When: 26 - 30 July 2017
Where: Chapel Off Chapel
Written and directed by: Warren Wills
Performed by: Jess Mortlock, Thando Sikwila, and Warren Wills
Lighting by: Jason Bovaird
Thando Sikwila |
Such amazing potential and timing to create a work of impact and significance has been missed completely by musical theatre artist Warren Wills. It has been a year since David Bowie and Freddie Mercury died and the nascent show Bowie & Mercury Rising, playing at Chapel Off Chapel this week was the perfect opportunity to celebrate their music, their lives, and continue a trajectory their music brings to their fans beyond number. This is what the audience wanted, needed, and was hoping for but instead we were in for a night of disjointed individualism, lack of insight, and almost unrecognisable musical self-indulgence on the part of Wills.
I should begin by saying that getting the rights to perform any of Bowie's music (and most likely Mercury's as well) is incredibly difficult and carries many caveats and this makes it very difficult in an homage context. Bowie & Mercury Rising, however, was promoted as a musical tracking the journey of a London actress searching for her own hope through their music. A clever concept except that Wills forgot to include the actress and the journey. He also possibly forgot to tell the rest of the team.
Instead what we got was a highly self-indulgent piano recital of overly arranged music which was almost beyond recognition. There is no doubt Wills is a brilliant pianist but his variations are like Mariah Carey's vocal trills - there are too many, they are too long, they all start to sound the same, and they interupt the flow of the music and story telling. The ultimate evidence of this is when Wills performed 'Radio Gaga' to a lazer light show. After much confusion people around me were saying 'Oh, it's a light show!' Eventually even Bouvaird ran out of ideas and we were left with endless variations which left the audience bored and looking around at each other asking when it was going to end.
Don't get me wrong. The four artists involved are individually absolute masters of their craft. Thando Sikwila has a magnificent R&B voice full of power and grace, Jess Mortlock brings what little life and artistic interpretation there is in the show to her lyrical ballet vignettes, and Bovaird has realised his full potential as a master lighting designer who makes the technology a full and complete player in the story-telling. I have already said I consider Wills to be a master pianist.

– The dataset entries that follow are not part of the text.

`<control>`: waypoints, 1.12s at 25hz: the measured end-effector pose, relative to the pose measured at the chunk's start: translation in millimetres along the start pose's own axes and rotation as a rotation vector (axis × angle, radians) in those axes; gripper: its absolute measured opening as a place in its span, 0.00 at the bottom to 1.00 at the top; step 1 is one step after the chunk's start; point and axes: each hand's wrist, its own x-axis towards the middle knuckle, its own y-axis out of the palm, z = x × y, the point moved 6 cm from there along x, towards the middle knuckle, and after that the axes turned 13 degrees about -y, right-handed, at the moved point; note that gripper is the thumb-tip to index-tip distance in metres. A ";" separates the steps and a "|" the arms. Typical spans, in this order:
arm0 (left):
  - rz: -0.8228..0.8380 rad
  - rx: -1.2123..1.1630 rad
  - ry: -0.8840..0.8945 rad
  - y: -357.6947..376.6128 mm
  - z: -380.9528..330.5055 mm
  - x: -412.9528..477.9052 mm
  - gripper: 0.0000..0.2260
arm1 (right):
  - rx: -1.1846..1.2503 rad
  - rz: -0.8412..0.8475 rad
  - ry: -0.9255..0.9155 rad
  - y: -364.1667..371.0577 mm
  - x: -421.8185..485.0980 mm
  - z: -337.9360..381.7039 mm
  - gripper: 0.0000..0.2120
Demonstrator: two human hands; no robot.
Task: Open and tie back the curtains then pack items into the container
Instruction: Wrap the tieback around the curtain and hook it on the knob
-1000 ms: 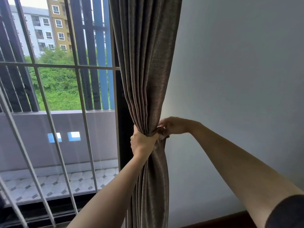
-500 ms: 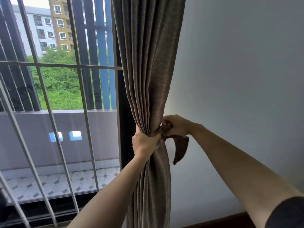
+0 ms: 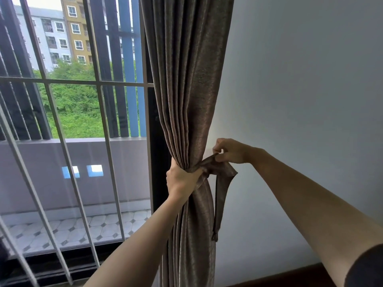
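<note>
A grey-brown curtain (image 3: 186, 83) hangs gathered at the right edge of the window, pinched to a narrow waist. My left hand (image 3: 181, 179) is clenched around that waist from the left. A tie-back strip (image 3: 220, 195) of the same fabric comes out from the waist to the right. My right hand (image 3: 230, 151) pinches the strip near the wall, and the strip's loose end dangles below it. No container is in view.
A window with white bars (image 3: 70, 141) fills the left side, with a dark frame (image 3: 155, 162) beside the curtain. A plain grey wall (image 3: 300, 90) lies to the right, with a dark skirting (image 3: 290, 277) at the bottom.
My right hand has drawn the tie-back strip out from the curtain's waist, to the right and slightly upward. The strip's free end now hangs longer. My left hand has kept its grip.
</note>
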 end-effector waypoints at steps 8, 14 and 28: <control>0.129 -0.083 0.042 0.4 -0.6 -4.3 0.35 | 0.077 -0.425 0.083 8.8 5.5 9.9 0.10; 0.300 -0.138 0.049 -2.5 8.7 -5.0 0.36 | 0.503 -0.364 0.073 46.2 -0.7 13.3 0.06; 0.771 0.108 -0.052 -8.3 1.5 18.8 0.31 | 0.635 -0.214 -0.019 80.1 4.1 36.8 0.46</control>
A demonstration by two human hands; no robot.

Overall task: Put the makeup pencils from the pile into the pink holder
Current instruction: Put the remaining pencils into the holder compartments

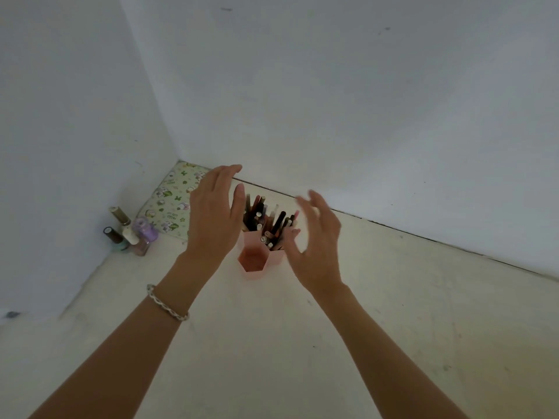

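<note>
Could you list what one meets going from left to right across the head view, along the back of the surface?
Nail polish bottles → patterned mat → left hand → makeup pencils in the pink holder → right hand.

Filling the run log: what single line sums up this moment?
left hand: open | right hand: open | pink hexagonal plastic holder: pencils standing in rear cells

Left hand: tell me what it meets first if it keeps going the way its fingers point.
The left hand is open, fingers aimed up and away beside the makeup pencils. Straight on, it probably passes them and reaches the white wall first, though depth is unclear.
</note>
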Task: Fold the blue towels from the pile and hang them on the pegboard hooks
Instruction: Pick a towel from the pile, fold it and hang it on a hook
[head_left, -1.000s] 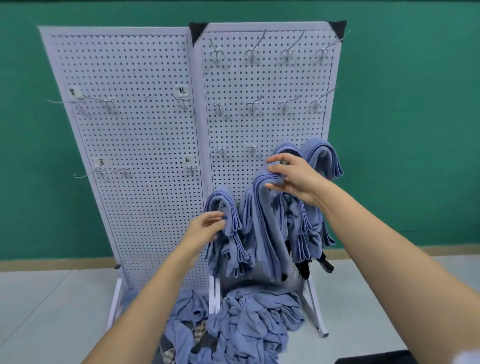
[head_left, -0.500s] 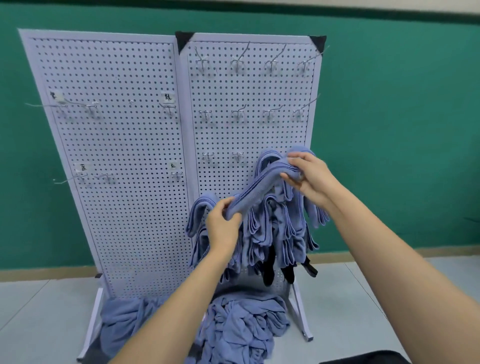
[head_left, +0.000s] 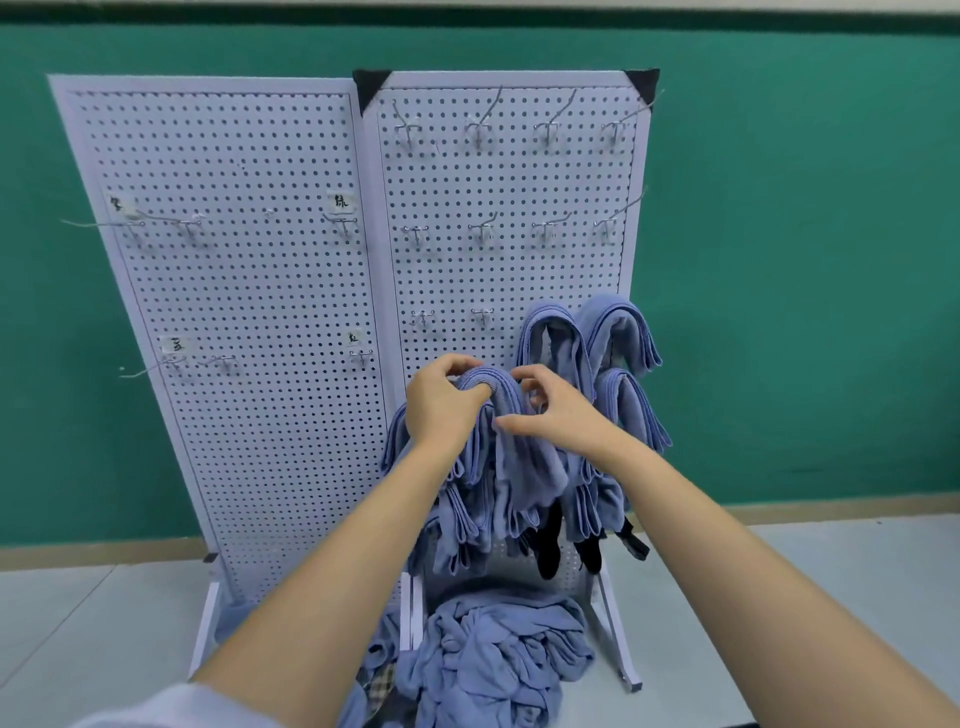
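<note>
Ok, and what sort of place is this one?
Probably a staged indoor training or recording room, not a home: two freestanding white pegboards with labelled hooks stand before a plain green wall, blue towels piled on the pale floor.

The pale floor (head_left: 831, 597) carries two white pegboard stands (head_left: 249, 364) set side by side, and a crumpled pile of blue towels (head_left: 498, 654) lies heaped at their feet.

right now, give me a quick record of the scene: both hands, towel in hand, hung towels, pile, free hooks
left hand: grips the top bend of the folded towel
right hand: touches the same towel, grip unclear
hung towels: draped low on the right pegboard
pile: crumpled at that pegboard's foot
bare hooks: top two rows of that board
</note>
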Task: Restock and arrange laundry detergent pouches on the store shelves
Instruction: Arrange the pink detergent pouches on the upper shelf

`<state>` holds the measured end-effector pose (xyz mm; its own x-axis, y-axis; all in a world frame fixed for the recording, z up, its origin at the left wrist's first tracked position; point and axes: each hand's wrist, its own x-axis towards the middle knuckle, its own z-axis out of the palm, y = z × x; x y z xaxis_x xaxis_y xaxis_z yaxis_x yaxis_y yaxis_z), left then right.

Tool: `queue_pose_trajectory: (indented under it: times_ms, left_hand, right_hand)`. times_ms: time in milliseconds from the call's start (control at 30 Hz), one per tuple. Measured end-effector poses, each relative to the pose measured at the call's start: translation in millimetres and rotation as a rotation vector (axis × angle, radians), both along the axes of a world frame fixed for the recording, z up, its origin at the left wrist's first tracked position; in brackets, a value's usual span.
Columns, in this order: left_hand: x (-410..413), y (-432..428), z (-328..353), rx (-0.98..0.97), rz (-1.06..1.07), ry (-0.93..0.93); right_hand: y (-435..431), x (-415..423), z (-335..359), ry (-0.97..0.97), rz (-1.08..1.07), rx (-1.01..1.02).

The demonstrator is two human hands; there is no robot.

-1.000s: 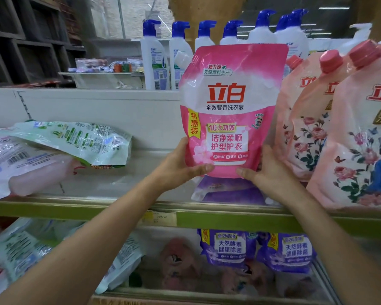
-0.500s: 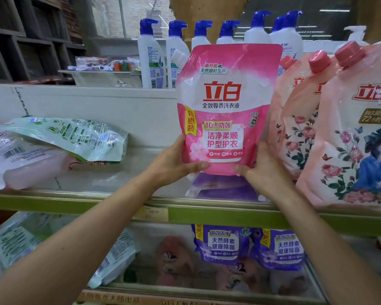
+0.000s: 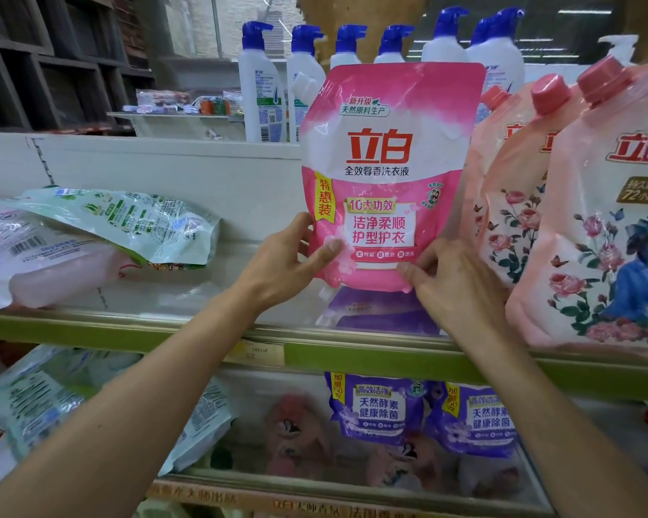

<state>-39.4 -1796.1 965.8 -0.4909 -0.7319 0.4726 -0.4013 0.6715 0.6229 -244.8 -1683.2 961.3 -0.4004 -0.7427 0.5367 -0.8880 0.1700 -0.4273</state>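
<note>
A pink and white detergent pouch [image 3: 384,170] with red lettering stands upright over the middle of the upper shelf [image 3: 203,332]. My left hand [image 3: 289,263] grips its lower left corner, thumb on the front. My right hand [image 3: 453,282] pinches its lower right corner. A purple pouch [image 3: 371,310] lies flat on the shelf right below it. To the right stand three pale pink floral pouches [image 3: 610,226] with pink caps.
Green and pink pouches [image 3: 90,233] lie flat at the shelf's left. White pump bottles [image 3: 262,84] with blue tops line the ledge behind. The lower shelf holds purple pouches [image 3: 378,409] and green ones [image 3: 34,405].
The pink pouch stays held upright in both hands at about the same spot. My right thumb has moved onto the pouch's bottom corner.
</note>
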Motion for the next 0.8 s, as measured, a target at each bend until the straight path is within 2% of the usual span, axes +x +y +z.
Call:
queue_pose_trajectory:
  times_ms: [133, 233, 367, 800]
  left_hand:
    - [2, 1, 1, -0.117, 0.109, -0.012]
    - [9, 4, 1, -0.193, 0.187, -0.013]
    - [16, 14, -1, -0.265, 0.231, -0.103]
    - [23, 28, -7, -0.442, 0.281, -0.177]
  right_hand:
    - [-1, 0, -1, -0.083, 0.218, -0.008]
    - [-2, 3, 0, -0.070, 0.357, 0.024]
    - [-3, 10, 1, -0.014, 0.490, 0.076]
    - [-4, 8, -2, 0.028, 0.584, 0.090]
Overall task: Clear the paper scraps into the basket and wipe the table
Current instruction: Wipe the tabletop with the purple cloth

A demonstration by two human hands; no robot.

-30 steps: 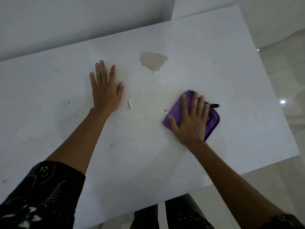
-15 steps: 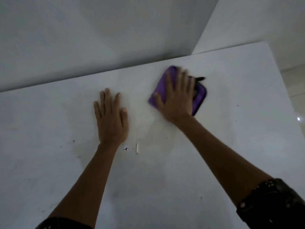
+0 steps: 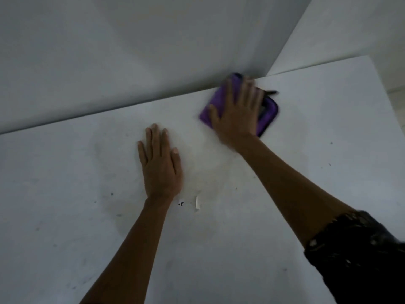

Wills is not a writer though, and if this is any example, he is not a story teller either. The four artists in Bowie & Mercury Rising all appeared on stage doing what they do best but they were four individuals who did what they do rather than working together to take the audience on a journey. At the end I didn't care about any of them and I almost stopped caring about Bowie and Mercury too!
The show doesn't even work as a concert because as amazing as Sikwila's voice is, she is not a charismatic stage performer and lacks the presence to hold the audience in the palm of her hand. Even if she could, she is competing with Wills for musical attention and she is always the second fiddle (pun intended).
Bowie & Mercury Rising is not a show for David Bowie or Freddy Mercury fans. It is not a show for fans of musicals over. Go and see Bowie & Mercury Rising if you want to hear a piano recital of their music or want to listen to trite and irrelevant observations about their lives which lack insight or significance of any kind. Otherwise, take a walk down the street and check out Provocare instead.